SXSW Day 2: The Textbooks of the Future
Mar 11th, 2008 by Molly
The panelists talking about Textbooks of the Future represented a nice diversity of perspectives, though they’re all strongly in the Open Educational Resources camp. We had Melissa Hagemann from the Open Society Institute as moderator (she didn’t say much, unfortunately), Richard Baraniuk from Rice University, Samuel (SJ) Klein from One Laptop per Child, and Erik Moeller from the Wikimedia Foundation.
Baraniuk and Moeller saw the textbooks of the future coming out of print on demand technologies, while Klein believes that POD is all wrong for updatable fact-based works. He argued that the web is superior for textbooks because our understanding of science and lots of other things is constantly changing, and those changes can be incorporated into a networked electronic text instantaneously, while paper is static, and therefore instantly outdated. I don’t agree; print books are still a very useful technology, even for fact-based textbook-type things. Customizable, cheap, print on demand books have the potential to be even more useful.
I thought the most interesting part of the session was hearing Richard Baraniuk from Rice University talk about Connexions, a nonprofit that provides “a place to view and share educational material made of small knowledge chunks called modules that can be organized as courses, books, reports, etc.”
Connexions offers a collaborative medium for quickly creating and sharing scholarly work, and they’re working to provide some sort of peer review-esque credentialing system. My understanding is that while it’s a collaborative platform, it’s also closed. They aim to have experts creating and developing content, and have partnered with groups like IEEE to recruit authors and reviewers.
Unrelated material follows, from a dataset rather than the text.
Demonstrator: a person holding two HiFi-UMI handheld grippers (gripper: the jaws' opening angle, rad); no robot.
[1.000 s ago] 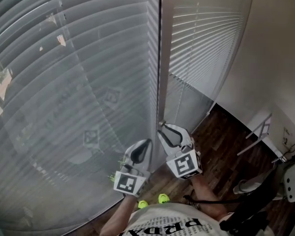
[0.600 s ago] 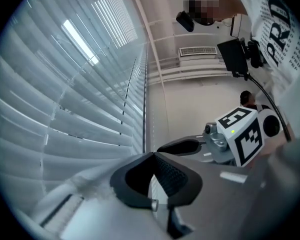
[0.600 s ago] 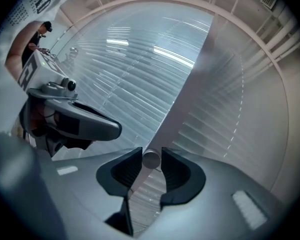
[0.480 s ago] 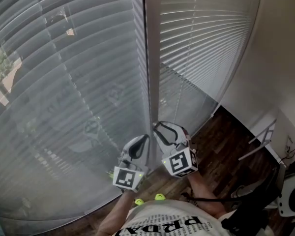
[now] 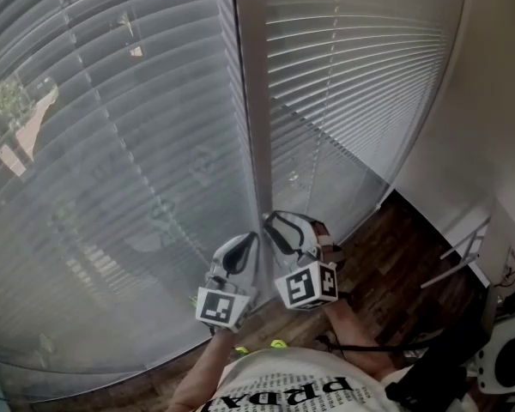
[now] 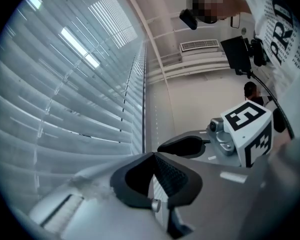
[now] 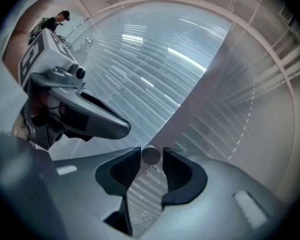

They use XML to turn all their pieces of content into recombinable building blocks that can look like a single, unified textbook. The final products end up costing many times less than conventional textbooks - the sample engineering textbook that Baraniuk mentioned would have cost $130 from a traditional publisher, and cost $20 from Connexions. It seems like a very promising model.
According to Baraniuk, three big changes made Connexions a viable project:
- New technology (XML)
- New intellectual property regime (Creative Commons)
- New quality control mechanisms.
The panel also spoke a bit about the copyright regime that open educational resources require. Creative Commons has been a boon to Connexions, while the OLPC folks prefer works without any licensing restrictions at all. According to Klein, once the XO laptops are widely available, “The only barrier… to getting textbooks to the third world [will be] the licensing barrier.” I’m not sure if I buy this, given the other major barriers to education in developing countries, but certainly in an online world, I agree that licensing is the biggest barrier to access.